Justo wrote:Heinera wrote:Well, I'm not posting specifically for minkwe to read. There are other dimwits on this forum too, you know.
Guys, thank you for letting me hanging around here, I am really having fun . But do not misinterpret me, I respect you all. I am not Richard Gill.
Joy Christian wrote:.
The institutionalized denial of the disproof of Bell's theorem continues unabated even after fourteen and a half years.
Here is a summary of my latest effort to undo the damage done to physics by Bell and his blind army of followers: http://dx.doi.org/10.13140/RG.2.2.21753.39529.
gill1109 wrote:Joy Christian wrote:.
The institutionalized denial of the disproof of Bell's theorem continues unabated even after fourteen and a half years.
Here is a summary of my latest effort to undo the damage done to physics by Bell and his blind army of followers: http://dx.doi.org/10.13140/RG.2.2.21753.39529.
Since Bell's theorem as a mathematical theorem has not been disproved, ...
Joy Christian wrote:gill1109 wrote:Joy Christian wrote:.
The institutionalized denial of the disproof of Bell's theorem continues unabated even after fourteen and a half years.
Here is a summary of my latest effort to undo the damage done to physics by Bell and his blind army of followers: http://dx.doi.org/10.13140/RG.2.2.21753.39529.
Since Bell's theorem as a mathematical theorem has not been disproved, ...
Bell's theorem is not a mathematical theorem. It is a physical argument based on many implicit and explicit assumptions. The mathematical part of Bell's theorem, namely the inequality named after him, was proved one hundred and eleven years before Bell's 1964 paper by George Boole and it has nothing to do with any EPR-Bohm type physical experiments.
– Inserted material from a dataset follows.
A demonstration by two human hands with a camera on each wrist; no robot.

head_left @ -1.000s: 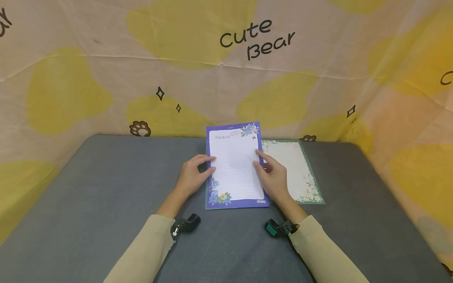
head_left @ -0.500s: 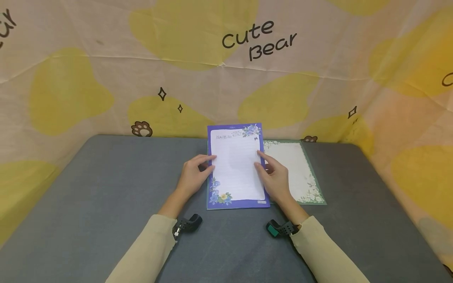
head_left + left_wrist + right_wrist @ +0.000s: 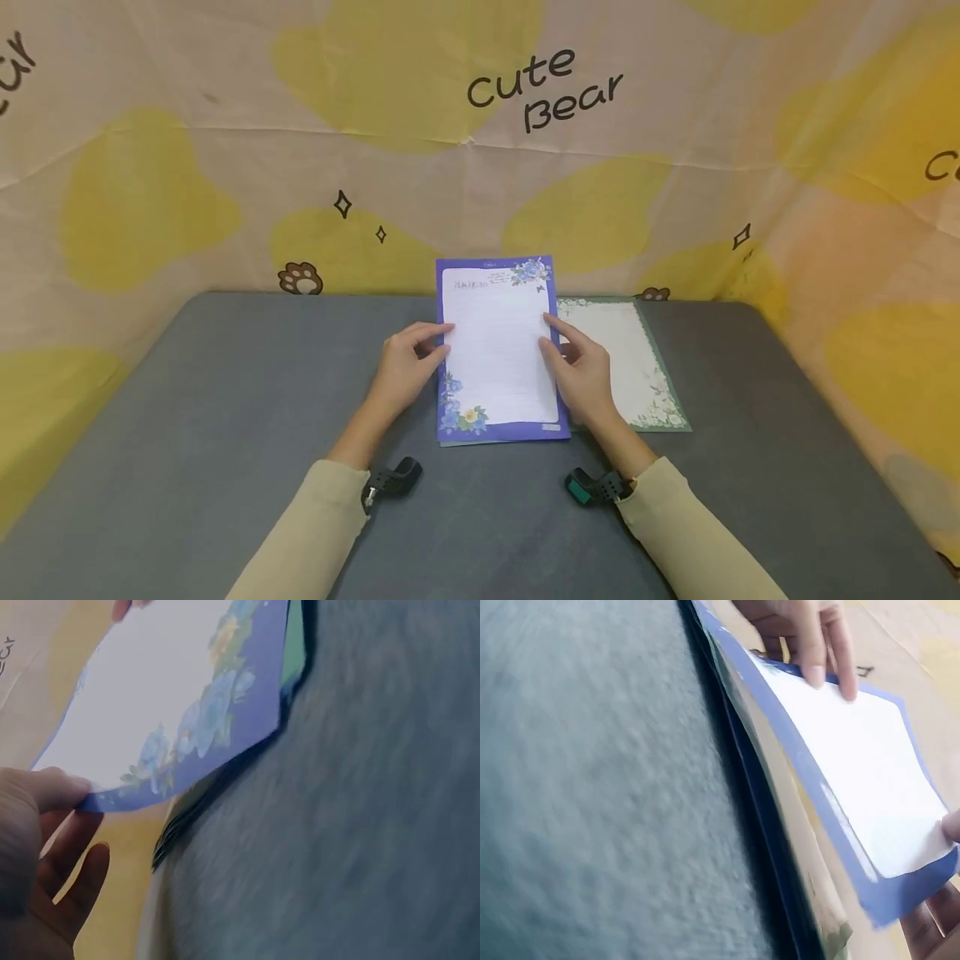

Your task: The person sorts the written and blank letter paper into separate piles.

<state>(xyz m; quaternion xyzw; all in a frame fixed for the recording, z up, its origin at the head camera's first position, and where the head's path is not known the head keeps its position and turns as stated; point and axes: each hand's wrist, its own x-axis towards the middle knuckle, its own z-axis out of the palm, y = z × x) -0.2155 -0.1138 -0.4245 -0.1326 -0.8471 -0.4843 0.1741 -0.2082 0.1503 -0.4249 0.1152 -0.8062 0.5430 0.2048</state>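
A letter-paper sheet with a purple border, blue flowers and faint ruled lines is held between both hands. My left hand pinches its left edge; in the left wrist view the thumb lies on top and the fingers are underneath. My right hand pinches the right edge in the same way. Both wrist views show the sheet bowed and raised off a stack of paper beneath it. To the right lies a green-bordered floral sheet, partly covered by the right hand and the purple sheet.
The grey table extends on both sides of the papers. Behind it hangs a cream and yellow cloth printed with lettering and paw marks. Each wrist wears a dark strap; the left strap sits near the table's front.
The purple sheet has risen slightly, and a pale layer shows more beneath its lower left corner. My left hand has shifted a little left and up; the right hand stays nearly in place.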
One of the assumptions Bell relied on to make his outrageous claims was his assumption of the additivity of expectation values. This assumption does not hold for any hidden variable theory, and therefore Bell's argument is not a valid argument against any hidden variable theory. For a summary of explanation of this, see Section II of my third IEEE Access paper:
https://ieeexplore.ieee.org/document/9418997 (open access).
Note that in his recent talk at AGACSE 2021, Prof. Anthony Lasenby cited your comment paper in IEEE Access but failed to cite or mention the fact that I have thoroughly discredited your comment paper in my above reply, which is also published in IEEE Access. This kind of discriminatory citing is an example of the institutionalized denial of the disproof of Bell's theorem.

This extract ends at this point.